IDES and Confidentiality

The Internal Revenue Service maintains a computerized system for secure, encrypted transmission of taxpayer financial account information called the International Data Exchange Service (IDES).  IDES was designed by the IRS and developed and implemented by a third-party vendor in order to facilitate the required transmission of financial account information pursuant to FATCA.  IDES will be used by the IRS and foreign tax administrations to exchange financial account information, as well as by the IRS to receive submissions directly from foreign financial institutions.  The IDES web site may be accessed here.

Pursuant to section 6103(a) of the Internal Revenue Code, tax returns and return information must be maintained as confidential by the IRS and may only be disclosed as provided by the code.  Information provided to the IRS by a foreign government is also subject to confidentiality pursuant to IRC 6105.  In addition, each of the tax treaties, and IGAs, to which the United States is a party include confidentiality provisions that require all information exchanged to be kept confidential in accordance with the provisions of such treaty or agreement, as well as provisions generally limiting the use of the information only for purposes of tax administration.

The Office of Chief Counsel advice memorandum contains an extensive analysis of when, precisely, the confidentiality protections of IRC 6103 and 6105 apply to tax information transmitted through IDES.  In the case of outbound information (that is, tax information transmitted by the IRS to a foreign tax authority), the memorandum concludes that such information, which is necessarily in the possession of the IRS, is protected by confidentiality throughout the IDES process.  Once the foreign tax authority receives the information, it will be obligated to maintain confidentiality under the terms of the applicable tax treaty or IGA.

The confidentiality of inbound information is less clear, as the advice memorandum acknowledges.  The Office of Chief Counsel concludes, ultimately, that confidentiality protection arises the moment the information is successfully uploaded to IDES by the transmitting party (whether a foreign tax authority or a foreign financial information).  The memorandum notes that information transmitted through IDES will be provided on FATCA Form 8966, which would likely constitute an “information return” within the meaning of IRC 6103(b)(1).

In a related development, the IRS updated its Frequently Asked Questions regarding technical aspects of IDES at the end of July to address certain recurring questions by IDES uses.

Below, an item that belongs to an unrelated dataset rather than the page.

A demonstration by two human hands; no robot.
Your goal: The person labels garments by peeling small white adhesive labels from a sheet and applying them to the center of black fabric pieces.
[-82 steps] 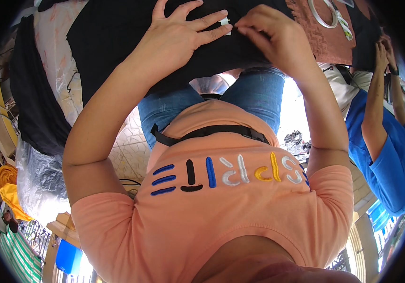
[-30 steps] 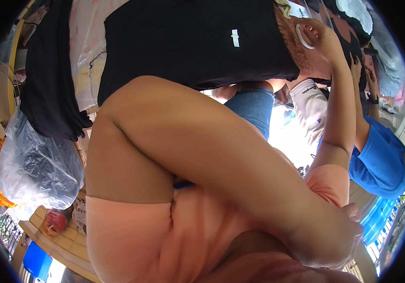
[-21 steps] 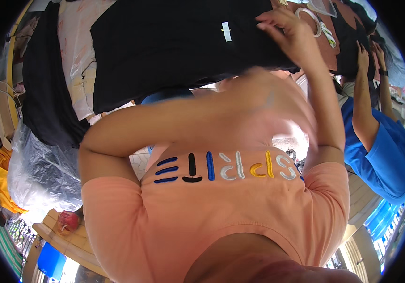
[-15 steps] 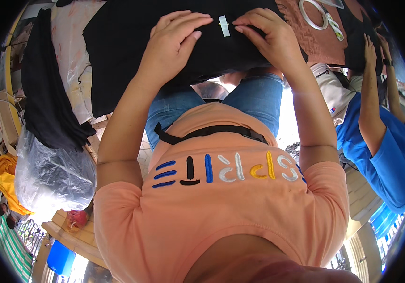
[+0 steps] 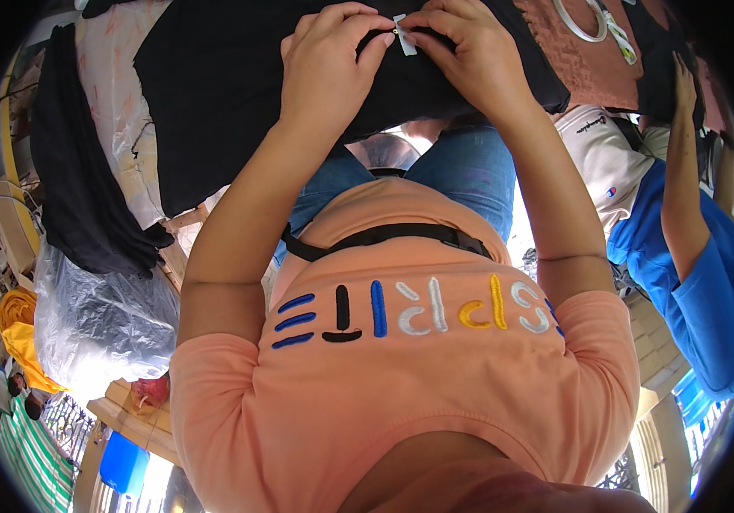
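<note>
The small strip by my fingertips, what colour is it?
The small strip is whitish; the head view shows it.

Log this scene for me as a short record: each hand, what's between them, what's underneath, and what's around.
Left hand: fingertips at the left edge of the strip; grip unclear
Right hand: thumb and fingers at the strip's right side; grip unclear
Between hands: small pale strip, partly covered by fingers
Underneath: black cloth, spread out
To the right: brown cloth with a pale ring on it
To the left: clear plastic bag
Nearby: another person in a blue top
</note>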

Notification of “More Favorable Terms” to Certain IGA Jurisdictions

Article 7 of the Model 1 IGA provides that the United States shall notify partner jurisdictions of any more favorable terms under Article 4 or Annex I of the IGA afforded to another partner jurisdiction.  The purpose of such provision is to ensure that countries signing early IGAs may take advantage of later modifications to the Model 1 IGA that are more favorable.  Pursuant to this particular article, Treasury has announced that it sent a “more favorable terms” letter in July to the following countries:

  • Australia
  • Barbados
  • Belarus
  • Belgium
  • Brazil
  • Canada
  • Cayman Islands
  • Costa Rica
  • Czech Republic
  • Denmark
  • Estonia
  • Finland
  • France
  • Germany
  • Gibraltar
  • Guernsey
  • Honduras
  • Hungary
  • Ireland
  • Isle of Man
  • Italy
  • Jamaica
  • Jersey
  • Latvia
  • Liechtenstein
  • Lithuania
  • Luxembourg
  • Malta
  • Mauritius
  • Mexico
  • Netherlands
  • New Zealand
  • Norway
  • Poland
  • Qatar
  • Slovenia
  • Spain
  • South Africa
  • Sweden
  • United Kingdom

As described in the letter sent to each of these countries, the United States considers the following provisions, contained in the IGA entered into with the British Virgin Islands, to be “more favorable terms” and thereafter available to be utilized by the jurisdictions receiving such letter:

  • Paragraph G of Section VI of Annex I, which addresses alternative procedures for new accounts opened prior to entry into force of the IGA; and
  • Paragraph H of Section VI of Annex I, which addresses alternative procedures for new entity accounts opened on or after July 1, 2014, and before January 1, 2015.

Announcement of Additional IGAs

During the month of July, Treasury announced that it had formally executed IGAs with the following jurisdictions:  Georgia, India, Philippines, and Turkey.  All of these agreements are Model 1 IGAs.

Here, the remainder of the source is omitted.